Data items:

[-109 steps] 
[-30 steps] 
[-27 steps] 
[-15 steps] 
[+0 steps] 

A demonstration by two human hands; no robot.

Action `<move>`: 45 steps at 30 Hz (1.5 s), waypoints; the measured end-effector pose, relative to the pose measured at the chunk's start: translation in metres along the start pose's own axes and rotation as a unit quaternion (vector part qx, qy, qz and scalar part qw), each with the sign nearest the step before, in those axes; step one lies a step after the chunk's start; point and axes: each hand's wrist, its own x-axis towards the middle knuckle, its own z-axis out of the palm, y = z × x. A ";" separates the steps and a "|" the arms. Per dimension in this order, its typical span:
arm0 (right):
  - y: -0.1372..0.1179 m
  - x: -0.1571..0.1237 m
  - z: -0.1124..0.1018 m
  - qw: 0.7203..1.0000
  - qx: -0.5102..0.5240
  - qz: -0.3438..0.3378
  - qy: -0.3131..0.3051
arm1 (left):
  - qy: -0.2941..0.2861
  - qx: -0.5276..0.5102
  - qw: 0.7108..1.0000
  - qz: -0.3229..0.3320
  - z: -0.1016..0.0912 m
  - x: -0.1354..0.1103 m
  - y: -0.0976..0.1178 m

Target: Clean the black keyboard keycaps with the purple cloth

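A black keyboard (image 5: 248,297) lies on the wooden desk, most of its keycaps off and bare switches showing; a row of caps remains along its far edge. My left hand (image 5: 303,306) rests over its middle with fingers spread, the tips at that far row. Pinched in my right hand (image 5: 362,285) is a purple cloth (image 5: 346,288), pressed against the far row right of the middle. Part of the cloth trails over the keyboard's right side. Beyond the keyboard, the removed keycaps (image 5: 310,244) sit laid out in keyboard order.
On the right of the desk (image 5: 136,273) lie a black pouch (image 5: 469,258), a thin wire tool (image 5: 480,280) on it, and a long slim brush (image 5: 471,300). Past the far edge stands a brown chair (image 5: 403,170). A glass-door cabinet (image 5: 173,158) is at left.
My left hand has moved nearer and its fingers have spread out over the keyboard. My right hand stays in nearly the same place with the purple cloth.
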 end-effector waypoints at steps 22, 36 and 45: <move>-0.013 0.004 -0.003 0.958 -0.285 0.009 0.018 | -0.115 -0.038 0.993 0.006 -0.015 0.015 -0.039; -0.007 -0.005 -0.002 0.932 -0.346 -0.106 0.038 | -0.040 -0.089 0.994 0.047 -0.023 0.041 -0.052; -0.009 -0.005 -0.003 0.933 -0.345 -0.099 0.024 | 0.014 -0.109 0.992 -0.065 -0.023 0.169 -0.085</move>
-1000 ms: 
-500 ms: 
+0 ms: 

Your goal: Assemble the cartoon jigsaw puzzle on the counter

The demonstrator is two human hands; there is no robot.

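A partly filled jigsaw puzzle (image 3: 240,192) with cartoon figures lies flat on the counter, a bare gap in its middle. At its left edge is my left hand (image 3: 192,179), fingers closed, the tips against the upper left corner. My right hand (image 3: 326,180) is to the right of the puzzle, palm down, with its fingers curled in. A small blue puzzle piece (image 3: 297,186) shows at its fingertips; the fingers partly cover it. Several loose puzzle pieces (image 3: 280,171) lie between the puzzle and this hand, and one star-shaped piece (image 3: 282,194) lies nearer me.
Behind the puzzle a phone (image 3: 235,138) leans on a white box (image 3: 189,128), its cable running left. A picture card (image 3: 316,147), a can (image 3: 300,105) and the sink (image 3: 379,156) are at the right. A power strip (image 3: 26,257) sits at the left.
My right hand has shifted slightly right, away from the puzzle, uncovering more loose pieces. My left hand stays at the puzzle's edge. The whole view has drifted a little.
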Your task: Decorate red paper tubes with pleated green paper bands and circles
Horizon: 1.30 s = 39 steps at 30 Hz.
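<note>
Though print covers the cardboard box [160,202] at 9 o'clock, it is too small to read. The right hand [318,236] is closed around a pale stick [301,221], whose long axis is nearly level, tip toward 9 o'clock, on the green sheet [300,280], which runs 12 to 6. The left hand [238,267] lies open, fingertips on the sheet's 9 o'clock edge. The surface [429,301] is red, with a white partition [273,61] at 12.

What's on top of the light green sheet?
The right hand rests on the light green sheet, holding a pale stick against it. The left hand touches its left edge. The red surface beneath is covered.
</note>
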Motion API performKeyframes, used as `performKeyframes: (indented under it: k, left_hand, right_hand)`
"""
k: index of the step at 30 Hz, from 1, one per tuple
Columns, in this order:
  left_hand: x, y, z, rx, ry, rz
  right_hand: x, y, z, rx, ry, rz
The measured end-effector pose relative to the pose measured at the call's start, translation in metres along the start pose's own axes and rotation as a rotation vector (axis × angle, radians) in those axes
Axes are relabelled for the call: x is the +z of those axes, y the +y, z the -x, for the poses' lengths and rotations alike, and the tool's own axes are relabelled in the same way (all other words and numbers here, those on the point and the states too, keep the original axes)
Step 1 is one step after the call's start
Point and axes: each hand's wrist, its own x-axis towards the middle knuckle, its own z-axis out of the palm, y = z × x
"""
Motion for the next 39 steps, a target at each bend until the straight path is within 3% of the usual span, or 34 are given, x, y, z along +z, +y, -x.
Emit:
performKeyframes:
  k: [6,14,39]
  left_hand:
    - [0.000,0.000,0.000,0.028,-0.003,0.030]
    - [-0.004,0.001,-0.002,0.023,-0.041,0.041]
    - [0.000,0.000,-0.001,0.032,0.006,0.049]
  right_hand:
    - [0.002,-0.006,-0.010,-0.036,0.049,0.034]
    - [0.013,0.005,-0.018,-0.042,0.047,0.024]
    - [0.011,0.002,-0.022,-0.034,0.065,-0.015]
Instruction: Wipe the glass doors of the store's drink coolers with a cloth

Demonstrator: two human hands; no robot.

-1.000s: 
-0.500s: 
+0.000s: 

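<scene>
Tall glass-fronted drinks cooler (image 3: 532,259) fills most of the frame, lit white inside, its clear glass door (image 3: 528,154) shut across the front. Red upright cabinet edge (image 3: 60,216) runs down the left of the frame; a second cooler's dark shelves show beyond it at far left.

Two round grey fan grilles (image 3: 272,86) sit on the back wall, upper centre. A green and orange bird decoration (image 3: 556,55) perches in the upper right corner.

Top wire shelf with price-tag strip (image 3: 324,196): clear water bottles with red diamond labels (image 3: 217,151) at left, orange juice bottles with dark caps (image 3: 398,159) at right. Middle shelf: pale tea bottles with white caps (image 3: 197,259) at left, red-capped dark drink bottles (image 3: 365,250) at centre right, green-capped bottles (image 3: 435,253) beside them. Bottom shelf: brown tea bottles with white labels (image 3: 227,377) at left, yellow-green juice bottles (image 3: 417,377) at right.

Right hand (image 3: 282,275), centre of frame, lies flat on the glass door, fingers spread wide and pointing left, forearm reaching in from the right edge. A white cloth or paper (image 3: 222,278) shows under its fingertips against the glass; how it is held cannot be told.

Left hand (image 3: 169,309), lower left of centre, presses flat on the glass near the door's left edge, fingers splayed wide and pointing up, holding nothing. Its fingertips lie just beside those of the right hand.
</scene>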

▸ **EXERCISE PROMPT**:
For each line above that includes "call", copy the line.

▸ **RESPONSE AREA**:
The measured end-effector pose relative to the pose measured at the call's start, translation in metres along the start pose's own axes and rotation as a rotation vector (axis × angle, radians) in those axes
Axes are relabelled for the call: x is the +z of those axes, y the +y, z the -x, for the poses' lengths and rotations alike, and the tool's own axes are relabelled in the same way (all other words and numbers here, those on the point and the states too, keep the original axes)
Step 1 is one step after the call's start

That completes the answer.